╔══

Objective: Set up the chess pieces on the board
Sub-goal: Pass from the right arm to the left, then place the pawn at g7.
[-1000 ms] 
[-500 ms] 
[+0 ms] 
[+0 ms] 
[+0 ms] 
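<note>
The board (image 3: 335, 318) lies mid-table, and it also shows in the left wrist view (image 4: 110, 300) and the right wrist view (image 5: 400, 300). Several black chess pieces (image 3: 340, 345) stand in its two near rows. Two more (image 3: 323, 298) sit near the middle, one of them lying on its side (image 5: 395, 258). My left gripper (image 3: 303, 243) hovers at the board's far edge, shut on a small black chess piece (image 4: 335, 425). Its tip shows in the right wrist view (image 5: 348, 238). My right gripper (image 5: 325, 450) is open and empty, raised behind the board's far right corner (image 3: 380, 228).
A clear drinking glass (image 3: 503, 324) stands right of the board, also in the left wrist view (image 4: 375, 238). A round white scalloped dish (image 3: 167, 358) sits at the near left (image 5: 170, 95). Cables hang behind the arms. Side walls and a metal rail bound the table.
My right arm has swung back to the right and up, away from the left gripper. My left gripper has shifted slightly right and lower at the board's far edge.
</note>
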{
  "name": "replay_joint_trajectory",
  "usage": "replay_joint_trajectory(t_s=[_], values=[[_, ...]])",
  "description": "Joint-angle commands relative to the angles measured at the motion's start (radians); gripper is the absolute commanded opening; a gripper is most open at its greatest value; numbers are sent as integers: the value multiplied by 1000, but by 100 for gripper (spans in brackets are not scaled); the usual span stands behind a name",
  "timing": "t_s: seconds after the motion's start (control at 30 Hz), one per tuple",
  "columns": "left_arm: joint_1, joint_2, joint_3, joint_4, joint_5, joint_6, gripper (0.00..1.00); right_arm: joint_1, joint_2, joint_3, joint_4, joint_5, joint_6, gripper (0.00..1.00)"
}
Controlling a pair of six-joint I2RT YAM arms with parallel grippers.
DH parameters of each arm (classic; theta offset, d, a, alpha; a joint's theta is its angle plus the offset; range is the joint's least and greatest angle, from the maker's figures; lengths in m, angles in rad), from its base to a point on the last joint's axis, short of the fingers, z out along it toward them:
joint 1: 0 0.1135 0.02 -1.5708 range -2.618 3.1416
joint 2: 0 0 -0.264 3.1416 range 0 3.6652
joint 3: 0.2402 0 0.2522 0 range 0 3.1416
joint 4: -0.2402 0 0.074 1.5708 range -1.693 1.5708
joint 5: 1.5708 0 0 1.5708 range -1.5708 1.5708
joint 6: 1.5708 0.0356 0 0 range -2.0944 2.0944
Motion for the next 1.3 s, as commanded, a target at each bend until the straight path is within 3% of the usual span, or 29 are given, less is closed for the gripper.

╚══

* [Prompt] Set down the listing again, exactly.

* [Result of the exercise]
Objective: Set up the chess pieces on the board
Sub-goal: Pass from the right arm to the left, then place the pawn at g7.
[-1000 ms] 
[-500 ms] 
[+0 ms] 
[+0 ms] 
[+0 ms] 
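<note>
The board (image 3: 335, 318) lies mid-table, and it also shows in the left wrist view (image 4: 110, 300) and the right wrist view (image 5: 400, 300). Several black chess pieces (image 3: 340, 345) stand in its two near rows. Two more (image 3: 323, 298) sit near the middle, one of them lying on its side (image 5: 395, 258). My left gripper (image 3: 303, 243) hovers at the board's far edge, shut on a small black chess piece (image 4: 335, 425). Its tip shows in the right wrist view (image 5: 348, 238). My right gripper (image 5: 325, 450) is open and empty, raised behind the board's far right corner (image 3: 380, 228).
A clear drinking glass (image 3: 503, 324) stands right of the board, also in the left wrist view (image 4: 375, 238). A round white scalloped dish (image 3: 167, 358) sits at the near left (image 5: 170, 95). Cables hang behind the arms. Side walls and a metal rail bound the table.
My right arm has swung back to the right and up, away from the left gripper. My left gripper has shifted slightly right and lower at the board's far edge.
</note>
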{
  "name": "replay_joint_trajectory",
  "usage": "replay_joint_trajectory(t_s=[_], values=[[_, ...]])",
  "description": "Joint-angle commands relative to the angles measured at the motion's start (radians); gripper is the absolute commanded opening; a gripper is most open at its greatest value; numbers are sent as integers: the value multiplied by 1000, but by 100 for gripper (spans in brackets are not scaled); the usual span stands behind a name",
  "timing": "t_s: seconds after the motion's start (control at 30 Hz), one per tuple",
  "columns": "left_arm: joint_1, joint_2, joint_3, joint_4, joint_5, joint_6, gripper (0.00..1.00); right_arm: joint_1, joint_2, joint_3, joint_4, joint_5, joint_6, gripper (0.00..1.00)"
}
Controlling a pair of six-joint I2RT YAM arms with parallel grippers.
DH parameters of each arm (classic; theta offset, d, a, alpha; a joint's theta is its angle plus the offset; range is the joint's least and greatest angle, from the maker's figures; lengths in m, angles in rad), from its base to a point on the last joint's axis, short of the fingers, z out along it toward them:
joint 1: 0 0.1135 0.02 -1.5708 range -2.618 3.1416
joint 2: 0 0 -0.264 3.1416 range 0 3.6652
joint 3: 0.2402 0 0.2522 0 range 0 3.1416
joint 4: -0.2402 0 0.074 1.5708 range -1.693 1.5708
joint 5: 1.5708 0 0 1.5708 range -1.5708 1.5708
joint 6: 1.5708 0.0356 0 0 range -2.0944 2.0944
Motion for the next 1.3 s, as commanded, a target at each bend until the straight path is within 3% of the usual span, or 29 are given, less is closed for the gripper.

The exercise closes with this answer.